Transcribe nothing except the lines below that run from the one with "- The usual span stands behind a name" to the one with "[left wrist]", ends included, and do not copy any picture.

BEGIN

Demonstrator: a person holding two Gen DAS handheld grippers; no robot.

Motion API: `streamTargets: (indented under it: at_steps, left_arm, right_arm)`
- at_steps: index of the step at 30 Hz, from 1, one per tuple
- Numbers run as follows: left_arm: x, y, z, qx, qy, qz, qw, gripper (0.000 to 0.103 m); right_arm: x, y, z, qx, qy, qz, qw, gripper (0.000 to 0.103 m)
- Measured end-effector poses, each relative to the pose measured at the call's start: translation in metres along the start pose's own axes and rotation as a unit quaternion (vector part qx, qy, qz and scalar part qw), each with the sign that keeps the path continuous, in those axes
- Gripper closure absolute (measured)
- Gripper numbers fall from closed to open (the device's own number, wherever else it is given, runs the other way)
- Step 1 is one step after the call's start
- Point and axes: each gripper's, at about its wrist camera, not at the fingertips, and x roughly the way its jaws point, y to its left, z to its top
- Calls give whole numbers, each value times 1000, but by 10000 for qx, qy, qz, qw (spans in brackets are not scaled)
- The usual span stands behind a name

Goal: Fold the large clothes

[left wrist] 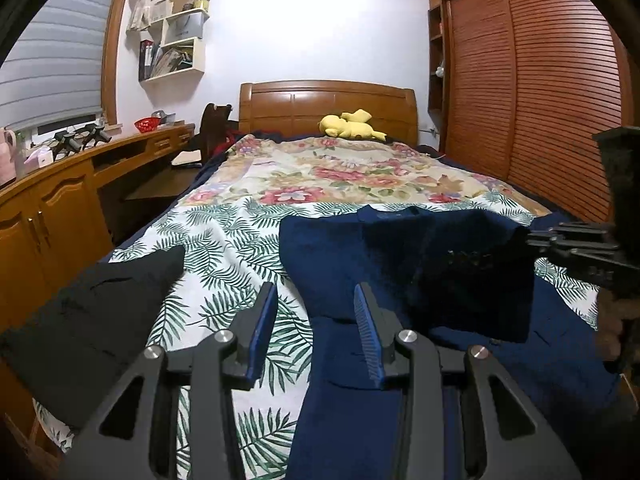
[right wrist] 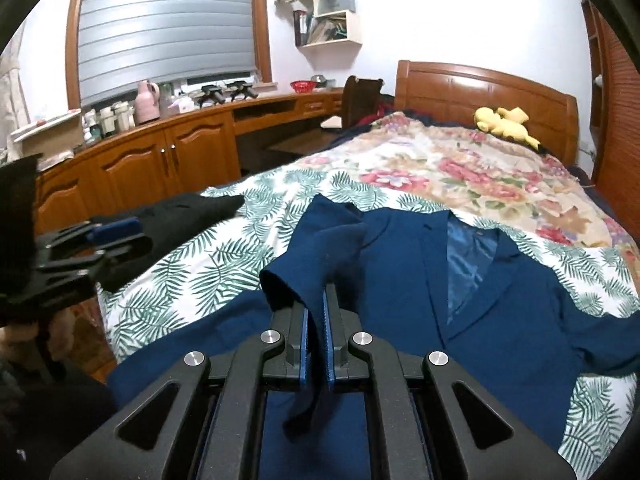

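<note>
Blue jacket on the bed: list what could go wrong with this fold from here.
1. The right gripper pinches only the sleeve of the blue jacket; the cloth could slip out when pulled.
2. The left gripper is open and pins nothing, so the jacket body may drag across the leaf-print sheet.
3. The black garment lies near and could get caught.

A yellow plush [left wrist: 352, 125] is seen lying just before the headboard [left wrist: 328, 106]. Left of the headboard a chair [right wrist: 360, 98] is placed, then a desk [right wrist: 256, 106] bearing a red bowl [right wrist: 303, 86]. A wall shelf [left wrist: 174, 36] is hung above-left; a wardrobe [left wrist: 532, 92] is set right.
</note>
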Motion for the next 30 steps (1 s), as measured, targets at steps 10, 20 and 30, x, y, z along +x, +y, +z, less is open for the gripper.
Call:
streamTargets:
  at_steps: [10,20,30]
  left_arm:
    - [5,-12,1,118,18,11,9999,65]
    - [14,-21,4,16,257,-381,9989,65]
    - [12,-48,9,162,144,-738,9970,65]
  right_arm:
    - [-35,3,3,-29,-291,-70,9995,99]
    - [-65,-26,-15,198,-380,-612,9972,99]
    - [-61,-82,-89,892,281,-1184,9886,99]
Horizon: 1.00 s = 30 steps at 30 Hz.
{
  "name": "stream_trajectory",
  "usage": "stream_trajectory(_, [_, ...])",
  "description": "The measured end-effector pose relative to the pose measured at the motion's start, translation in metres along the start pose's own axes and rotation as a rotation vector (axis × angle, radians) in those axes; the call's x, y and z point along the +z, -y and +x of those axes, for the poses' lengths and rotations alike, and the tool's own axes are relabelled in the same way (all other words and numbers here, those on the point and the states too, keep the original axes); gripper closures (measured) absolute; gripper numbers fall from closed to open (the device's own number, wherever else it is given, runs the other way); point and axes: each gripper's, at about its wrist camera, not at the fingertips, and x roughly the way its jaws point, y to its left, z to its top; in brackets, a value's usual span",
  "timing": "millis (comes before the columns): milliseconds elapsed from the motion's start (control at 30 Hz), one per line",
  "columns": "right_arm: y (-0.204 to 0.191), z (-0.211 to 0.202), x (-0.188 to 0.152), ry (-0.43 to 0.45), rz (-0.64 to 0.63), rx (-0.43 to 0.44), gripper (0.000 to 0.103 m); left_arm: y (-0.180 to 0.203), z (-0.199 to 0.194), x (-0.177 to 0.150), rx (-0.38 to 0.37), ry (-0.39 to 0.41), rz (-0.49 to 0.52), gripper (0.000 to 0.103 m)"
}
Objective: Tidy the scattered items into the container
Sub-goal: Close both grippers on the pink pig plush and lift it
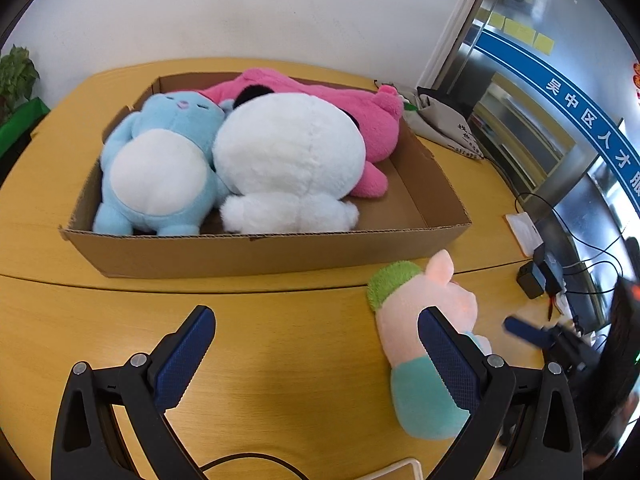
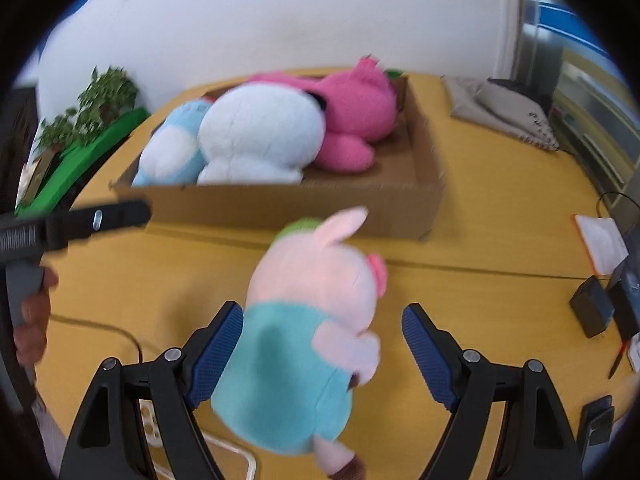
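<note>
A cardboard box (image 1: 256,252) (image 2: 360,204) on the yellow table holds a blue plush (image 1: 152,168) (image 2: 172,148), a white plush (image 1: 288,160) (image 2: 256,132) and a pink plush (image 1: 372,128) (image 2: 356,116). A pale pink pig plush in a teal shirt (image 1: 420,336) (image 2: 308,320) lies on the table in front of the box. My left gripper (image 1: 316,344) is open and empty, left of the pig. My right gripper (image 2: 324,344) is open, with its jaws either side of the pig's teal body; it also shows at the right of the left wrist view (image 1: 532,332).
A grey cloth bag (image 1: 444,124) (image 2: 508,112) lies behind the box on the right. A black adapter (image 1: 532,280) (image 2: 592,308), cables and a white notepad (image 2: 600,248) sit at the right edge. Green plants (image 2: 92,108) stand at the left. A white cable lies near me.
</note>
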Motion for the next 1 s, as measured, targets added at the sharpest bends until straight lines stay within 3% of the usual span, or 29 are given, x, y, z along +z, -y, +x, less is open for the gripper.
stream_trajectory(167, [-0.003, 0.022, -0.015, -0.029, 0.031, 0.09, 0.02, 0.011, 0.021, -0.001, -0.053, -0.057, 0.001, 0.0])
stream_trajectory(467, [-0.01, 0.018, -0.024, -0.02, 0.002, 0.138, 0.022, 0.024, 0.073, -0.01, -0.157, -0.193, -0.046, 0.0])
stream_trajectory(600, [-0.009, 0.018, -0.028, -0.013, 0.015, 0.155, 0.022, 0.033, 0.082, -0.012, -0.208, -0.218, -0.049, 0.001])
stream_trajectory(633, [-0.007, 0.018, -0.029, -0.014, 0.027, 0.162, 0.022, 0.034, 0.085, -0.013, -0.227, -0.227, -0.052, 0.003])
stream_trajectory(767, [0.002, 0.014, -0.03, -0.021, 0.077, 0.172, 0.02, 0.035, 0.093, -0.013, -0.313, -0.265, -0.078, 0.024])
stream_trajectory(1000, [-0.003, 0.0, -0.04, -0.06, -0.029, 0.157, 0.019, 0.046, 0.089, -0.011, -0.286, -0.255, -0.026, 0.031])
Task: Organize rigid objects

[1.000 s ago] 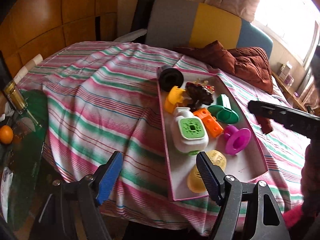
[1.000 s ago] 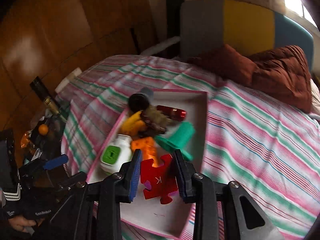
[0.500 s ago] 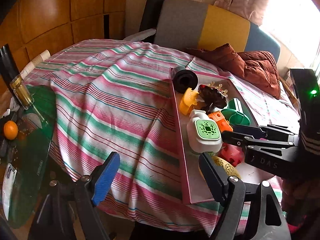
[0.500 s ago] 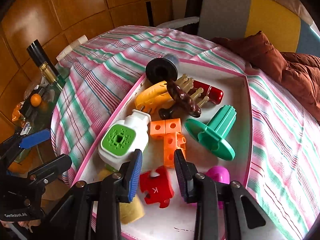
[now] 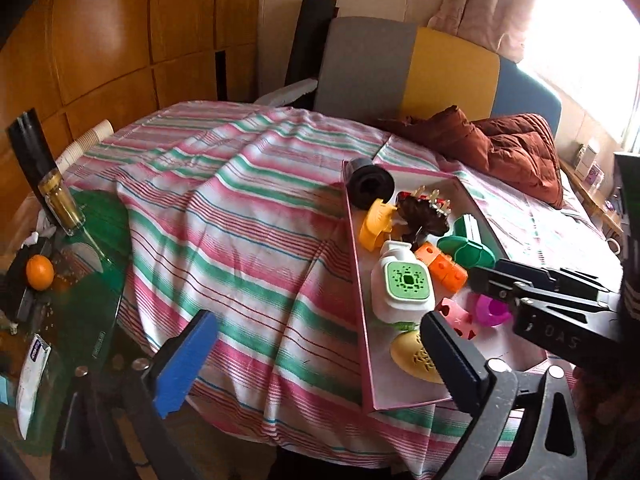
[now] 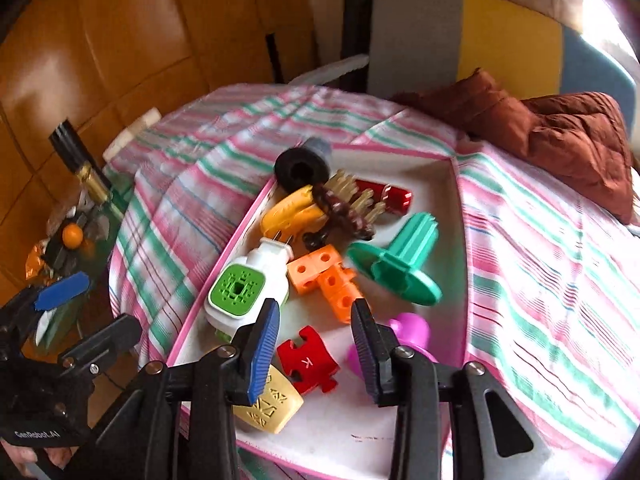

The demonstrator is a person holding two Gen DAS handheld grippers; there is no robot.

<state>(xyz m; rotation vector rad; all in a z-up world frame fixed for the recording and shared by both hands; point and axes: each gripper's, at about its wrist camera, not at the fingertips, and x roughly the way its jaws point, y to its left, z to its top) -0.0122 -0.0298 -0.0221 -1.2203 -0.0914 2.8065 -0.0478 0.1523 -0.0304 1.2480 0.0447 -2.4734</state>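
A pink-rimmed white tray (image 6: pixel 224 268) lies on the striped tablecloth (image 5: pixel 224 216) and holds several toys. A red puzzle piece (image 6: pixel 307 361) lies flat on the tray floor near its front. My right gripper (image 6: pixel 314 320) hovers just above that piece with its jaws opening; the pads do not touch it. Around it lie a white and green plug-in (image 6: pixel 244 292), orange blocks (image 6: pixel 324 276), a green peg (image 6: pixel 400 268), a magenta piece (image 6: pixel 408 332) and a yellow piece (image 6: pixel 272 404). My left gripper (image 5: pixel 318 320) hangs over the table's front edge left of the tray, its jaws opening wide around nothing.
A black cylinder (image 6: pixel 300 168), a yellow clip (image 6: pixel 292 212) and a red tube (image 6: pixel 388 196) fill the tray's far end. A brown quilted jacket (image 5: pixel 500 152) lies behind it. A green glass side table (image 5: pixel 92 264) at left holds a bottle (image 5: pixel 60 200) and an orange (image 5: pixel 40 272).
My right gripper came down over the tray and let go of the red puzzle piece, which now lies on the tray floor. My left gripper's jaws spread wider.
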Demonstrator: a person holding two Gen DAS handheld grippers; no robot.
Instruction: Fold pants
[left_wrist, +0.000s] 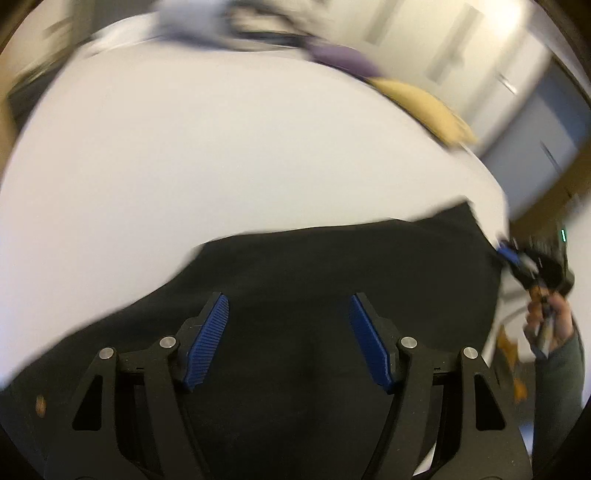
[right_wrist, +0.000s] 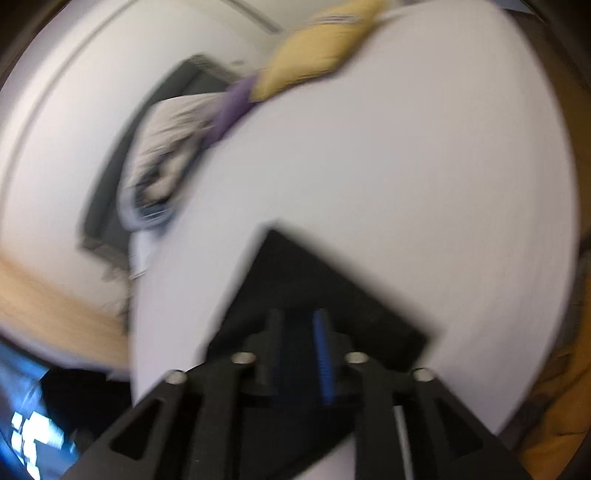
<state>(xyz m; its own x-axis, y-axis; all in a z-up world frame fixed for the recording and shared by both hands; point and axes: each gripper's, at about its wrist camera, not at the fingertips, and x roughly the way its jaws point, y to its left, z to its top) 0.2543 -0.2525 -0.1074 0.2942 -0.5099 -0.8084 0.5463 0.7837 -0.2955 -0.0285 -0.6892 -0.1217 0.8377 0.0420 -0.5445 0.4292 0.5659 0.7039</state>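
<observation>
- The black pants (left_wrist: 332, 288) lie spread on the white counter (left_wrist: 221, 155), at its near side; the far half of the counter is bare apart from items at its far edge.
- The left tongs (left_wrist: 289, 332) hang over the pants with the blue pads (left_wrist: 208, 343) spread wide, grasping nothing.
- The right tongs (right_wrist: 299, 332) are clenched on a corner of the pants (right_wrist: 314, 280); in the left wrist view they (left_wrist: 517, 258) grip the cloth's right edge, near the counter's edge.
- Both views are motion-blurred, so fine creases in the cloth cannot be made out.
- The cloth looks soft and limp, likely light; it should drape and sag from any held point rather than keep its shape.
- A good hold for the free tongs would be a hem or corner along the left edge, opposite the gripped corner, pinching through all layers.
- A yellow pillow-like item (left_wrist: 424, 107) and a purple cloth (left_wrist: 343, 59) sit at the counter's far edge, well apart from the pants.
</observation>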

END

=== PROBLEM SOLUTION ===
- The usual span stands behind a name

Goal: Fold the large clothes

[left wrist] 

Work on this exercise has concluded.